PEVOLI asal Kazakhstan, Sabina Altynbekova, kembali mencuri perhatian publik internasional usai gelaran Piala Dunia 2026. Dalam pesta sepak bola empat tahunan tersebut, atlet berusia 29 tahun ini secara terbuka melayangkan pembelaan tegas kepada megabintang Cristiano Ronaldo yang menjadi sasaran kritik usai tersingkirnya Timnas Portugal dari Piala Dunia 2026.
Ronaldo sebelumnya menuai sorotan negatif menyusul kekalahan tipis Portugal dari Spanyol dengan skor 0-1 pada babak 16 besar Piala Dunia 2026 di Amerika Serikat, Kanada, dan Meksiko. Kritikan tajam tersebut langsung direspons oleh Sabina melalui akun media sosial pribadinya untuk membela sang legenda.
Bagi Sabina, apa yang dialami Ronaldo adalah dinamika biasa dalam olahraga beregu di mana seorang pemain tidak bisa mengubah segalanya seorang diri. Ia menyayangkan sikap pihak-pihak yang kerap merunduk atau iri kepada atlet berprestasi, sembari menegaskan bahwa pemain berdedikasi tinggi akan selalu unggul.
"Momen ketika seorang Legenda pun menjadi sasaran perundungan dan rasa iri, bahkan oleh rekan setimnya sendiri. Begitulah hakikat olahraga beregu; Anda tidak bisa mengubah apa pun sendirian,” ungkap Sabina, dikutip dari media sosial pribadinya, Selasa (18/8/2026).
“Mereka yang layak akan selalu tampil sebagai pemenang, sang terbaik (Ronaldo)," tambahnya.
Di balik ketegasannya membela Ronaldo, sedikit yang tahu bahwa Sabina memiliki masa lalu penuh liku dan kerja keras. Jauh sebelum menikmati hidup sebagai bintang voli dunia, ia harus menempa mentalnya lewat keterbatasan ekonomi dan kedisiplinan yang ekstrem sejak usia remaja.
Ketika remaja seusianya menikmati masa muda dengan berpesta atau bersosialisasi, Sabina memilih mendekam di asrama atlet. Tanpa fasilitas mesin cuci, ia terbiasa mencuci pakaiannya secara manual dengan tangan serta menghabiskan waktu luangnya dengan menonton film berulang kali dari laptop pinjaman atau membaca buku psikologi.
Prinsip hidup yang kuat tersebut terus dipegangnya hingga ia menikah dengan seorang pengusaha pada usia 24 tahun.
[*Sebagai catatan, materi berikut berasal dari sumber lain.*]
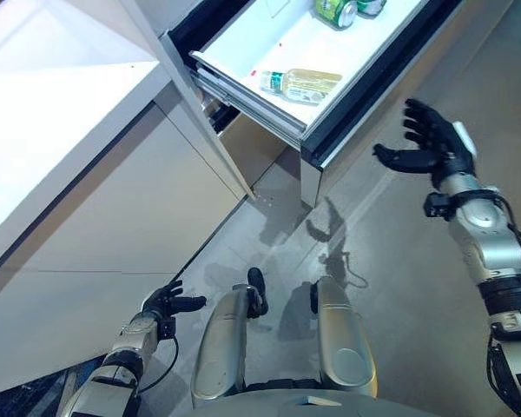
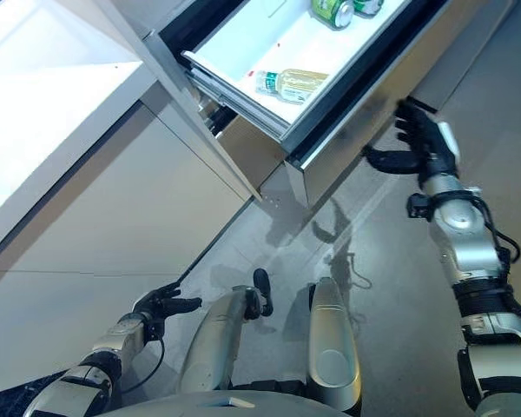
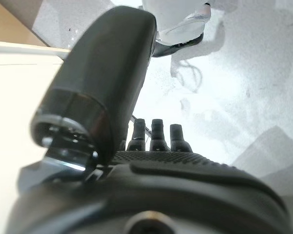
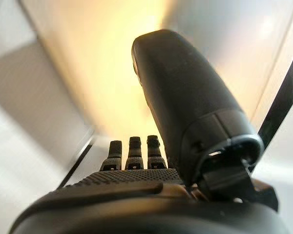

Meski sempat diperkenalkan dengan kemewahan restoran mewah di Almaty, Sabina tetap konsisten menghindari klub malam demi menjaga produktivitas hidupnya.
Meski biduk rumah tangganya dengan Sayat Salmanuly harus kandas dan berujung perceraian pada tahun 2025, Sabina bangkit sebagai seorang ibu tunggal yang tangguh. Mental baja yang ia miliki selama tinggal di asrama menjadi fondasi kuat dalam menghadapi berbagai ujian hidup.
Kini, fokus Sabina kembali tertuju pada dunia olahraga yang membesarkan namanya. Keputusannya mengakhiri kontrak lebih awal dengan klub Astana pada musim 2026 sempat memicu spekulasi liar tentang masa depannya di dunia voli.
Namun, atlet berpostur 180 cm ini dengan cepat menepis segala rumor pensiun yang beredar. Ia memastikan bahwa ambisi dan apinya di dunia olahraga profesional masih menyala terang untuk menghadapi tantangan berikutnya. Sayangnya, sampai saat ini Sabina memang belum mengumumkan klub voli mana yang akan menjadi pelabuhan terbarunya usai meninggalkan Astana.